Only the pictures are to be omitted; everything else in the listing must be reproduced exactly.
↓↓↓
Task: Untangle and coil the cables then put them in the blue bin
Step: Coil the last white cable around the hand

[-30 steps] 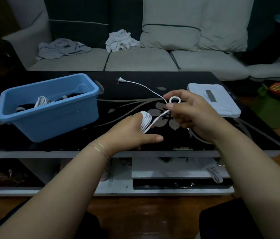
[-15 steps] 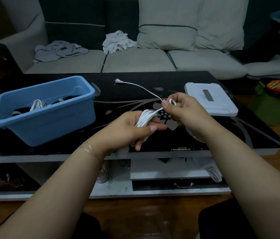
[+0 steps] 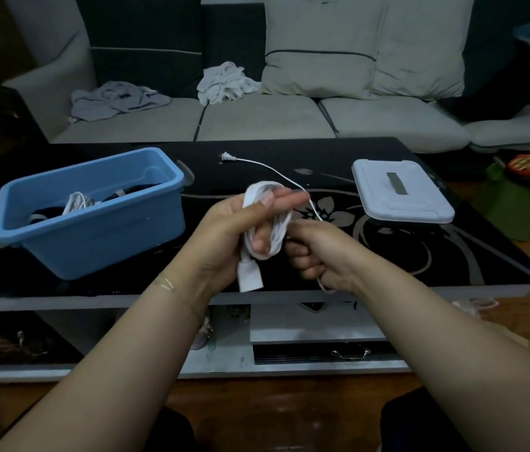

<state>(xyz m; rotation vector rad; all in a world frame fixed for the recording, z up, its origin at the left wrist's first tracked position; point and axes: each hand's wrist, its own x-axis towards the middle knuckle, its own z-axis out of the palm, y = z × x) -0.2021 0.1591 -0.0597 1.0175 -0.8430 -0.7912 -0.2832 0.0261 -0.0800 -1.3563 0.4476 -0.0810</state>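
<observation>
The left hand [image 3: 224, 230] holds a bundle of white cable [image 3: 267, 220] above the front part of the black glass counter [image 3: 403, 256]. The loops go around its fingers [image 3: 285, 200], which are mostly straight and point to the right, and a flat white block [image 3: 250, 275], perhaps an adapter, hangs down from the bundle. The right hand [image 3: 317, 252] is just beside the bundle, on its right side, with the fingers curled around the loose part of the same cable. From there the thin cable runs back over the counter to a two-pin plug [image 3: 224, 156], which lies flat near the far edge. The blue bin [image 3: 87, 216] stands on the left part of the counter, well apart from the hands, and some white and dark cables already lie inside it. A white lid [image 3: 400, 194] lies on the right part of the counter. Behind the counter there is a sofa [image 3: 257, 119] with crumpled cloths on the seat.
</observation>
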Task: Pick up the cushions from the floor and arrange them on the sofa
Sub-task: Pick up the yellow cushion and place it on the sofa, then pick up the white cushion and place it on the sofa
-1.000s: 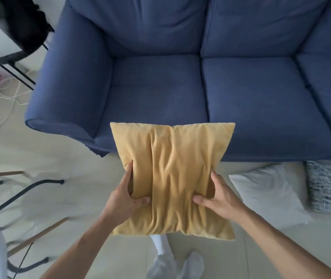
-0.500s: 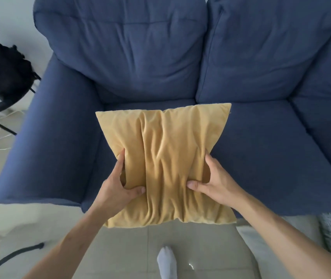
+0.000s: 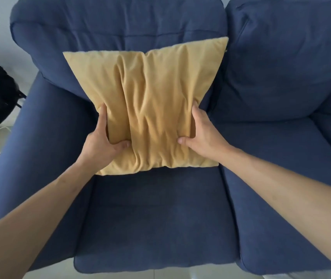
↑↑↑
* [Task solution]
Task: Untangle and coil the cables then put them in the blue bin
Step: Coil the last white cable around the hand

[-30 steps] 
[-15 steps] 
[+0 steps] 

<state>(xyz m; rotation vector rad; all in a world frame fixed for the recording, z up, its origin at the left wrist's first tracked position; point and axes: each hand's wrist, its own x-axis towards the middle knuckle, its own z-axis out of the palm, y = z × x) -0.2021 0.1591 -0.0597 1.0175 -0.8430 -0.7912 -0.2832 0.0261 -0.0800 -1.3563 0.4476 -0.0810</state>
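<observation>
The left hand [image 3: 224, 230] holds a bundle of white cable [image 3: 267, 220] above the front part of the black glass counter [image 3: 403, 256]. The loops go around its fingers [image 3: 285, 200], which are mostly straight and point to the right, and a flat white block [image 3: 250, 275], perhaps an adapter, hangs down from the bundle. The right hand [image 3: 317, 252] is just beside the bundle, on its right side, with the fingers curled around the loose part of the same cable. From there the thin cable runs back over the counter to a two-pin plug [image 3: 224, 156], which lies flat near the far edge. The blue bin [image 3: 87, 216] stands on the left part of the counter, well apart from the hands, and some white and dark cables already lie inside it. A white lid [image 3: 400, 194] lies on the right part of the counter. Behind the counter there is a sofa [image 3: 257, 119] with crumpled cloths on the seat.
</observation>
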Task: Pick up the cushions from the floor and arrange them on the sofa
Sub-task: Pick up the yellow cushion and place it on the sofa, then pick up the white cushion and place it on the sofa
-1.000s: 
-0.500s: 
+0.000s: 

No more output is expected here.